Armed with breakbeats, gnarled riffs, and her most uplifting songwriting yet, the Black Dresses musician maps an arduous path toward love and security.

As one half of the noise-pop duo Black DressesAda Rook makes radioactive sleepover music that explores the fear, anger, and trauma spawned by a hostile world. On solo records like 2016’s Void Fantasy and 2020’s 2,020 Knives, she crafted industrial nightmares and dissociative electro-lullabies with the bite of a brutal winter night, leaning into similarly dark themes. As of late, Rook’s perspective has grown more optimistic, a change you can see even in her song titles. Where she once gave her tracks names like “Tortured Bitch” and “Dream of the Weeks When the Void Held Me and All I Could Hear was the Howling of Wind,” she now offers a more hopeful reassurance: “Ur Gonna Live.”

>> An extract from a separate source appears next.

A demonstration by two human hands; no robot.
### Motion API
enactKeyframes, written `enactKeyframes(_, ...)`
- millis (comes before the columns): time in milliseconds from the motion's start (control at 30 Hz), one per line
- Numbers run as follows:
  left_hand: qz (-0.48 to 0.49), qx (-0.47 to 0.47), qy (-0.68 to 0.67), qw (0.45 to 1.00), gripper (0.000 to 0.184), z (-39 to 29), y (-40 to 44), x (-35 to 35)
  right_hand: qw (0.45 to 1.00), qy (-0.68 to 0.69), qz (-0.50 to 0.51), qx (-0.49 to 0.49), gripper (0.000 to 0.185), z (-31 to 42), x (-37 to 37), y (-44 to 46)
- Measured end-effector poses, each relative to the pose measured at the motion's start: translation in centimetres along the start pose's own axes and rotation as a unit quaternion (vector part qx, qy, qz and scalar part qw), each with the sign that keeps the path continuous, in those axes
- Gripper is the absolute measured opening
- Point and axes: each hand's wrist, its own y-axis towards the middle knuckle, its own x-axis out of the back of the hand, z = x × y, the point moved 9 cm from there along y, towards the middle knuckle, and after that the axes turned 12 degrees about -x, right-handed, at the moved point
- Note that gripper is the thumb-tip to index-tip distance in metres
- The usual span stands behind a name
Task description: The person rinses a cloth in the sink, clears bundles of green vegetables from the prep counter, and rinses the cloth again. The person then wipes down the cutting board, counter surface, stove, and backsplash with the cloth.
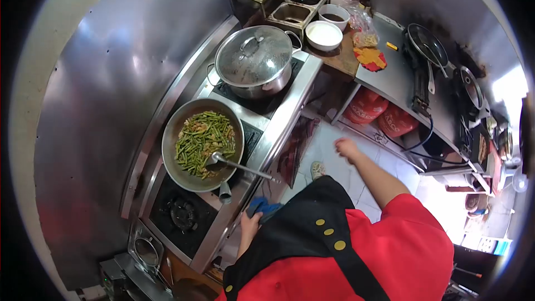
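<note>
My left hand (250, 224) is closed on a blue cloth (263, 207) beside the stove's front edge, close to the pan's handle (225, 193). My right hand (347, 148) hangs over the floor with its fingers curled in; nothing shows in it. On the stove stands a deep pan (170, 163) of cut green beans (195, 153) mixed with small brown pieces. A metal spatula (245, 168) rests in the pan, its long handle sticking out over the stove's front edge toward me. Neither hand touches the spatula.
A large lidded pot (253, 58) sits behind the pan. Past it are metal trays (292, 14), a white bowl (324, 35) and a bowl of dark liquid (334, 17). Red gas cylinders (365, 106) stand under the right counter, which holds a frying pan (428, 43). A bare burner (183, 213) is nearer me.
</note>
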Motion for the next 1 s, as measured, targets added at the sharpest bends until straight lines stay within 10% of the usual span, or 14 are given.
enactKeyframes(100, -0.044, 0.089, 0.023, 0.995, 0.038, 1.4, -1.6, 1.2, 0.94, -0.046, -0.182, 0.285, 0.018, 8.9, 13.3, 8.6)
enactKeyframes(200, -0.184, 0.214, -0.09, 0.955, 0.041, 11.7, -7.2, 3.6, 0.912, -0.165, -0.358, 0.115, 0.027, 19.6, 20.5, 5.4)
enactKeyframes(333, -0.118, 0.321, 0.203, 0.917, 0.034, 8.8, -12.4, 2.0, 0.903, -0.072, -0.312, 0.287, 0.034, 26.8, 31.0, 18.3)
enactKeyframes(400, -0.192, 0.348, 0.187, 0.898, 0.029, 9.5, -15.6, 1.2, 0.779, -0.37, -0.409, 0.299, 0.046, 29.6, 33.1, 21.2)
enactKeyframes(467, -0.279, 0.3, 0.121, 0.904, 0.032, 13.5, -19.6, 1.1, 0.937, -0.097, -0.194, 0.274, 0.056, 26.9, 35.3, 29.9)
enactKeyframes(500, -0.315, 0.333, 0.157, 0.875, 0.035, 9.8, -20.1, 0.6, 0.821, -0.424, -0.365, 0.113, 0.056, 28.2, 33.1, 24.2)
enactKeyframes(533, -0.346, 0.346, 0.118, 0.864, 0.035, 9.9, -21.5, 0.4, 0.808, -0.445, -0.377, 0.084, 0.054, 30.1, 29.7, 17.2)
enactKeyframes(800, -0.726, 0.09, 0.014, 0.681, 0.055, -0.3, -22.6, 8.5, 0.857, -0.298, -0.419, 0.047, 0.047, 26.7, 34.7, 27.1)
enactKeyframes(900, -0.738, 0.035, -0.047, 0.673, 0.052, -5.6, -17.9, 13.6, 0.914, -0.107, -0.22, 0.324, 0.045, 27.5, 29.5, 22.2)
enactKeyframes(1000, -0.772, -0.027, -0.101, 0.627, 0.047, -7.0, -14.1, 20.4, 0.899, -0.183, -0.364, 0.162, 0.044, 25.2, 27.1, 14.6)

Culled from unreleased cuts dating back to 2019, Rookie’s Bustle is her leanest and most uplifting release. The EP’s namesake is the Japanese point-and-click adventure game Cookie’s Bustle, about a young girl who believes she’s a teddy bear and confronts challenges ranging from terrorist threats to the eradication of humanity by aliens. (Rook is also a game developer.) Rookie’s Bustle maps a similarly arduous path toward trust and comfort. Opener “920London” lays out its arc in miniature, with a concept loosely inspired by a graphic novel about goth lovers nearing the apocalypse. Jangly guitar chords spread like rays of sunlight, only to be interrupted by a gnarled riff and anguished screams. Rook sings of “clouds in my head starting to break,” but her bleak imagery—car crashes, bad dreams, bloodshot eyes—creates a cataclysmic mood. At the last moment, the desolate noise fades and Rook cries out, “And you’re still here!” It sounds like a sigh of relief. 

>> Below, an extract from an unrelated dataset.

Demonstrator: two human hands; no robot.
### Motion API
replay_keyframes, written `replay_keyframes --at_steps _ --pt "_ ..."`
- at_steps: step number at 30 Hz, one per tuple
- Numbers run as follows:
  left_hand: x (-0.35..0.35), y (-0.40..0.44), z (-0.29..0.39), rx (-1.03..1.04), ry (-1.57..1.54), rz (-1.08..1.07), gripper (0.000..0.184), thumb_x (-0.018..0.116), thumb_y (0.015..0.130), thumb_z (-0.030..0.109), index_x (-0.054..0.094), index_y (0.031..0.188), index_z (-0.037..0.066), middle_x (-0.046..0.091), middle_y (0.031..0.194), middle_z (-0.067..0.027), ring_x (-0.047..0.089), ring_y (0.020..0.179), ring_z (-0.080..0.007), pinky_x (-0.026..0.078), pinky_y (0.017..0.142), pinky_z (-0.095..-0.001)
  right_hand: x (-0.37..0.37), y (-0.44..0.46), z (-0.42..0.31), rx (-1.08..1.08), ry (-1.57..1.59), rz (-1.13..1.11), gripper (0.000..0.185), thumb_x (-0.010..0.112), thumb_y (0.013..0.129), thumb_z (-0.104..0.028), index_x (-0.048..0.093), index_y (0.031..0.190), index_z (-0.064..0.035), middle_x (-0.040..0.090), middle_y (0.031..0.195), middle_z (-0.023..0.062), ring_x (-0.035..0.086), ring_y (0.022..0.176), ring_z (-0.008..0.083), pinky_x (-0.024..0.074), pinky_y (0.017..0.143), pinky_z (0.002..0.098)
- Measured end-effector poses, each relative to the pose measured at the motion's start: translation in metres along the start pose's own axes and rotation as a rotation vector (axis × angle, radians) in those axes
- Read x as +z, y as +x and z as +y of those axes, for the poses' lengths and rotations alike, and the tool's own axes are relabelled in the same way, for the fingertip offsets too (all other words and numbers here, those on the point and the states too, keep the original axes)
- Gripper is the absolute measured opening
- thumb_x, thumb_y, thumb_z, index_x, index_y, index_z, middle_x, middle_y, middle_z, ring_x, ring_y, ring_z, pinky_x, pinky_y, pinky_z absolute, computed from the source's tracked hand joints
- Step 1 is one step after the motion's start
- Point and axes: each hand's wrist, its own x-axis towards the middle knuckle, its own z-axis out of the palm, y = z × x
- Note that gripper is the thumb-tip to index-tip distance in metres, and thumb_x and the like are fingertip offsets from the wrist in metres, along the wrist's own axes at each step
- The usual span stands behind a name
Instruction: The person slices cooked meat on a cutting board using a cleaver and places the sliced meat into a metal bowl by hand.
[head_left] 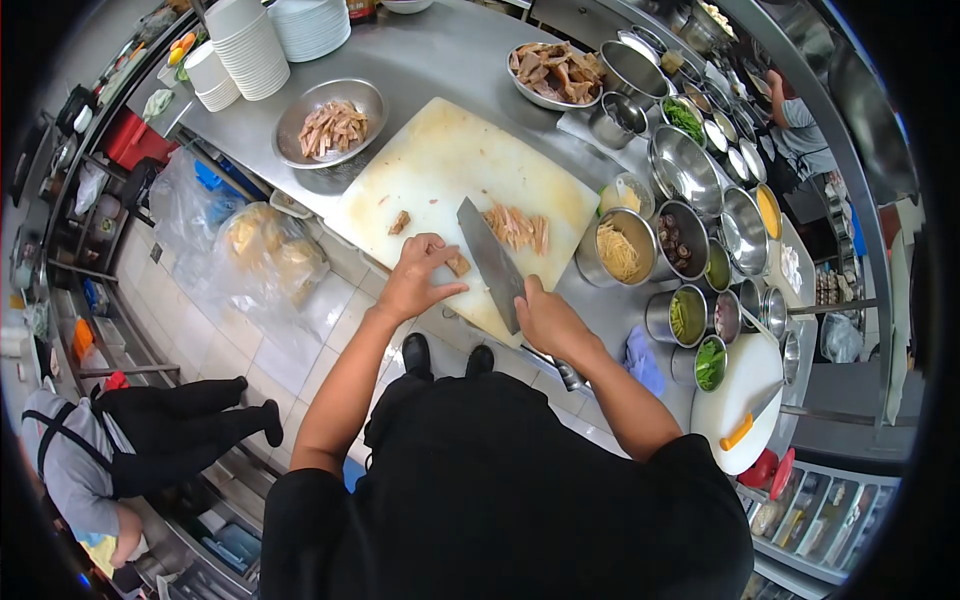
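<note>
My right hand [552, 318] is wrapped round the handle end of a broad cleaver [487, 262], whose blade lies slantwise over the white cutting board [415, 150]. Just left of the blade, my left hand [418, 275] has its thumb and fingers around a small piece of cooked meat [457, 265] near the board's front edge. Cut meat strips [518, 229] lie in a pile to the right of the blade. A brown meat scrap [399, 222] rests farther left on the board. More strips [333, 129] fill part of a steel bowl [287, 145] beyond the board.
At the back right stands a bowl of large meat pieces [556, 73]. Several steel containers crowd the right side, one with yellow shreds [620, 252]. An orange-handled knife [740, 430] lies on a round white board [718, 400]. Stacked bowls [250, 55] stand back left; another person [130, 440] is at lower left.
</note>
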Motion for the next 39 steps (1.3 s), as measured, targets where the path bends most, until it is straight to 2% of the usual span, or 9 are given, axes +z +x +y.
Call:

The skies are still dreary on the robo-thrasher “Ur Gonna Live,” but at least she’s not alone: “Everytime I look at you/I feel like I’ve become somebody new,” Rook sings. The pop-punk highlight “Curse (for Devi)” is an even more touching ode to companionship, with Rook pouring her heart out to her Black Dresses bandmate Devi McCallion. “You make me feel like I’m not sick,” she whispers with a tender ache, “like nothing ever happened to me.” The sweetness and confidence of these seven tracks lend the EP a unique position within Rook’s discography. By the time we get to happy hardcore closer “A Future,” peace seems finally within reach. 

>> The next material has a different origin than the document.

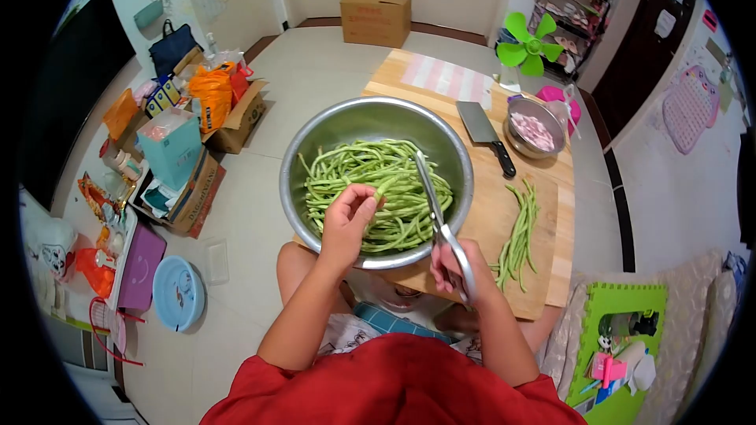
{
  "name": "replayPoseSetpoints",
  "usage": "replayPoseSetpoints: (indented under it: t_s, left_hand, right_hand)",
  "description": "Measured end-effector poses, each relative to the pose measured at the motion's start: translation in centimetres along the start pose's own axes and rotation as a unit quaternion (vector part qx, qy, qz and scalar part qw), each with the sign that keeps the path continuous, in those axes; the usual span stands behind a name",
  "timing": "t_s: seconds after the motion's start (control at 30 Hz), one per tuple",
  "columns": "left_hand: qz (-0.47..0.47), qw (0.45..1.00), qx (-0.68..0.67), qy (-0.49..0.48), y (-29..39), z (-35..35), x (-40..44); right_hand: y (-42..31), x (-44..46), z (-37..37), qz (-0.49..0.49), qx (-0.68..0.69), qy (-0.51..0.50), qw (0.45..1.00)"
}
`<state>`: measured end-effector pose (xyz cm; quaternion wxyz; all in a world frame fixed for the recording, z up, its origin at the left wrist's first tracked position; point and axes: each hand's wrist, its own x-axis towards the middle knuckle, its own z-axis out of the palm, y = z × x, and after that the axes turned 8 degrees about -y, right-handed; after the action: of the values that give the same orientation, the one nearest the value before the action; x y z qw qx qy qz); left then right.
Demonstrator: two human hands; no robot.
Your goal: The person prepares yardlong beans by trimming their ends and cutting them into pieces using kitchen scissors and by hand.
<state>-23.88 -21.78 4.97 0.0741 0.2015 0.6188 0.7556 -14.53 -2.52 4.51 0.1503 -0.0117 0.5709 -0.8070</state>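
Note:
A big steel bowl full of long green beans stands in front of me. My left hand is closed over the near left part of the bowl, pinching a green bean between thumb and fingers. Metal scissors are gripped in my right hand at the bowl's right rim. Their blades point away from me over the beans, and their tips lie close together. More green beans lie in a loose bundle on the cutting board, to the right of my right hand.
A cleaver with a black handle lies behind the board, beside a small steel bowl of pale pink meat pieces. All stand on a wooden table. A green fan is at the far right. Cardboard boxes and a blue basin sit at left.

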Motion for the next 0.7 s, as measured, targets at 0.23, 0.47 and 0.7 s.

The upbeat arc of the lyrics parallels the increasing buoyancy of Rook’s sonic palette. Much of her prior work sounded like a rave inside a cement mixer; Rookie’s Bustle, by comparison, is closer to a metalcore riff on the Jet Set Radio Future soundtrack. Where she once wielded clanging metallic percussion and bursts of harsh noise, she now deploys breakbeats that showcase her gift for peppy, danceable pop production. Her snarling screams now resolve into satisfying melodic hooks, as on the scratchy crunkcore of “STARLIGHT ZONE.” Even when that old, familiar darkness creeps into her music, the glimmer still remains, brighter than ever.